A propósito de las elecciones presidenciales. Votar con conciencia para no repetir la historia

Luis Carlos Gaviria

“¿Usted qué me recomienda para votar, como dicen, a conciencia?”.
La pregunta aparece cada vez que se acercan las elecciones, y no es menor. Votar con conciencia no es elegir desde la rabia, el miedo o la costumbre, sino desde la responsabilidad colectiva de saber que cada decisión política tiene consecuencias que van mucho más allá de un período de gobierno.

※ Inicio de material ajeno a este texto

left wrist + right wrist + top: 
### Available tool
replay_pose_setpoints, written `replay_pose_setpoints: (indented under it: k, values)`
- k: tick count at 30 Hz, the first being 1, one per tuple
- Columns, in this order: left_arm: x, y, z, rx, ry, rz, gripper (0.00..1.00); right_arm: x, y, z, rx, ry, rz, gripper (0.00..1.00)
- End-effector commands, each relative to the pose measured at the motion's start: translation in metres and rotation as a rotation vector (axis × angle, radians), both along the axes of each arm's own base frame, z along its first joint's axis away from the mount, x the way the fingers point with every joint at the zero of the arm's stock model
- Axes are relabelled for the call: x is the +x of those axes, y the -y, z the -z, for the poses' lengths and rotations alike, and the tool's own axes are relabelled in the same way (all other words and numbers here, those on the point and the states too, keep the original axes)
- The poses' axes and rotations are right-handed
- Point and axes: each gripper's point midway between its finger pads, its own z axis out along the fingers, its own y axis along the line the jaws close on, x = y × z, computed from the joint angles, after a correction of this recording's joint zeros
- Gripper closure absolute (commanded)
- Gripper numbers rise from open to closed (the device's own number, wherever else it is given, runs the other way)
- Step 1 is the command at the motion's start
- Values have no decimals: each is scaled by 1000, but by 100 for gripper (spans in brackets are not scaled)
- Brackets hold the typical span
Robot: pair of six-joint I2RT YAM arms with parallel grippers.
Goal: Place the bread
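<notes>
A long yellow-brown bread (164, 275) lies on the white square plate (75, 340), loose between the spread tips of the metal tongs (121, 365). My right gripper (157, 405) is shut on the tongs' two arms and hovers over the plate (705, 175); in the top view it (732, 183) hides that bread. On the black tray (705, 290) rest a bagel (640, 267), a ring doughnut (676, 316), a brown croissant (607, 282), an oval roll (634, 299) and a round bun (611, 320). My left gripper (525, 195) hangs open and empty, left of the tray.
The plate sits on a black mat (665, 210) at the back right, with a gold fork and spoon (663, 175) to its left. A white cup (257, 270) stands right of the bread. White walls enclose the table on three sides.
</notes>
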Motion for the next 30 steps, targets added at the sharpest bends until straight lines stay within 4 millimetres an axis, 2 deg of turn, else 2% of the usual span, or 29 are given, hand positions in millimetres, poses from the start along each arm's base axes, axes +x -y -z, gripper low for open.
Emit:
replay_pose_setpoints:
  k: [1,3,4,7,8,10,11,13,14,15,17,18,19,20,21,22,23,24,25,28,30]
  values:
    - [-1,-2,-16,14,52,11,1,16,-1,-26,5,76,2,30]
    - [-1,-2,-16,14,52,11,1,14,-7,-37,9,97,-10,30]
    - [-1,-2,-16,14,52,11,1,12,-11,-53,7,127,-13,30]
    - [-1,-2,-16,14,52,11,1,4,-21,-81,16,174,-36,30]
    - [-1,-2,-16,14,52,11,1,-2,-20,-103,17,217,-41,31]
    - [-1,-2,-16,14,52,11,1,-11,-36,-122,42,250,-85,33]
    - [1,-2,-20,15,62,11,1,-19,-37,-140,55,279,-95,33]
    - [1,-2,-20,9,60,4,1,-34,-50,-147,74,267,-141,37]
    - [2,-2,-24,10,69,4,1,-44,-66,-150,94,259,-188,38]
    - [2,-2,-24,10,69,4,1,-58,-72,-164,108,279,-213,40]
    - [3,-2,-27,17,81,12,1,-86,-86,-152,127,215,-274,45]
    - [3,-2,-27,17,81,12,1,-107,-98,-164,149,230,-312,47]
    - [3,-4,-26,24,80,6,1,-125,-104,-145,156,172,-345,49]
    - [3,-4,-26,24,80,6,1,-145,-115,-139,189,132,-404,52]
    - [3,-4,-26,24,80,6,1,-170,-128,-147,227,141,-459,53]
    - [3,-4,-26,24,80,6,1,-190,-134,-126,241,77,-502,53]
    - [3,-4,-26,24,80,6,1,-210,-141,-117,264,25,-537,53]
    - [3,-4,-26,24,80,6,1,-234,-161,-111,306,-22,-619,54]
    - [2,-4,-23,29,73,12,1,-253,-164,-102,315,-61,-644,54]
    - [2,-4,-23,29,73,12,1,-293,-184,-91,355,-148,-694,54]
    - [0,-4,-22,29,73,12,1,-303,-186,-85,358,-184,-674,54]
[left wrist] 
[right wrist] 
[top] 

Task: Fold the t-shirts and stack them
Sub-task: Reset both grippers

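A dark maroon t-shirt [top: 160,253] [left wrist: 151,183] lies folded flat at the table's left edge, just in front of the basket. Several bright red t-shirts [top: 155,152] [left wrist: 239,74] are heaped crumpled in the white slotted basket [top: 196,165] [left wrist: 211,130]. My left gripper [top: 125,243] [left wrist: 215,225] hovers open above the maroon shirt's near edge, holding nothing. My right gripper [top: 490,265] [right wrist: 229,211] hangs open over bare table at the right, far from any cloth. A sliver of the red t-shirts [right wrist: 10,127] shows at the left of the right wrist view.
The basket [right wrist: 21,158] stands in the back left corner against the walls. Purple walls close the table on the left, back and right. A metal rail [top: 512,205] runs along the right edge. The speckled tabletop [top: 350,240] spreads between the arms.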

Si los políticos no usaran la paz solo como bandera, sino que la practicaran más allá de las fronteras del discurso. Si dejaran de aferrarse a los vacíos retóricos y apostaran por la fuerza de las acciones y las ideas. Si pensaran menos en los millones de votos y más en la confianza depositada, sin costos ocultos.
Si no alentaran el negocio de la guerra, sino que promovieran, de una vez por todas, una huelga contra ella.

Si no se aferraran enfermizamente al poder, sino que permitieran florecer a toda la ciudadanía. Si abandonaran las viejas artimañas de las campañas sucias y dejaran de camuflar la corrupción en lugar de combatirla.
Si gobernaran pensando en la gente y no en el color de una corriente política.
Si priorizaran a la población vulnerable y golpeada antes que a las clases privilegiadas. Si apostaran por libros antes que por armas, por educación antes que por violencia, por convivencia antes que por exclusión.

Si los políticos pensaran más, hablaran menos y actuaran siempre con diligencia, tal vez la pregunta sobre cómo votar no sería tan angustiante.

Dentro de pocos meses —como tantas veces antes— tendremos la misión de ir a las urnas para elegir a quien liderará el país durante cuatro años. Ya empiezan las precandidaturas, los discursos ensayados, los debates que no buscan convencer sino descalificar, y los escándalos de siempre: compra de votos, maquinarias políticas aprovechándose de la pobreza, la ignorancia y la falta de oportunidades que persisten en amplias regiones del país.

No se trata aquí de respaldar a ningún candidato. Se trata, más bien, de reflexionar sobre qué nos hace buenos votantes, independientemente de por quién decidamos votar.

La primera condición, aunque parezca obvia, es votar. El abstencionismo sigue siendo una deuda pendiente en Colombia. La legitimidad democrática no debería sostenerse apenas sobre mínimos legales de participación, sino sobre una ciudadanía activa, comprometida y mayoritaria.

La segunda condición es exigir agendas propias. La polarización le hace un daño profundo al país: empobrece el debate público, fomenta la desinformación y nos distrae del verdadero propósito de las elecciones. El “vóteme a mí porque el otro es peor” no es un plan de gobierno. Un candidato sin propuestas claras y coherentes es, casi siempre, una mala señal de lo que vendrá.

La tercera condición es pensar a largo plazo. Uno de los grandes problemas de nuestra cultura electoral es la dificultad para evaluar los impactos reales del gobierno. Muchas veces se celebran obras recientes que fueron planeadas y financiadas años atrás. Como votantes fallamos cuando no entendemos que los proyectos públicos tienen efectos de mediano y largo plazo, y cuando preferimos atacar al adversario antes que analizar los hechos con rigor.

Toda la evidencia empírica muestra que los países que han alcanzado mayores niveles de desarrollo hicieron, en su momento, inversiones serias y sostenidas en educación, cuyos resultados comenzaron a verse décadas después. Si queremos una mejor democracia, necesitamos mejores votantes. Y eso no se logra solo con buena voluntad individual, sino garantizando educación de calidad para las generaciones futuras, en todos los rincones del país.

No es un lugar común ni una consigna vacía: la educación debe ser una prioridad nacional. De lo contrario, seguiremos votando desde la urgencia y no desde el criterio.

La verdadera pregunta es si seremos capaces de exigir a nuestros candidatos un compromiso real con la educación, la equidad y el bienestar colectivo, o si volveremos a las urnas pensando en todo menos en lo que realmente necesitamos para convertirnos en una mejor versión de nosotros mismos como sociedad.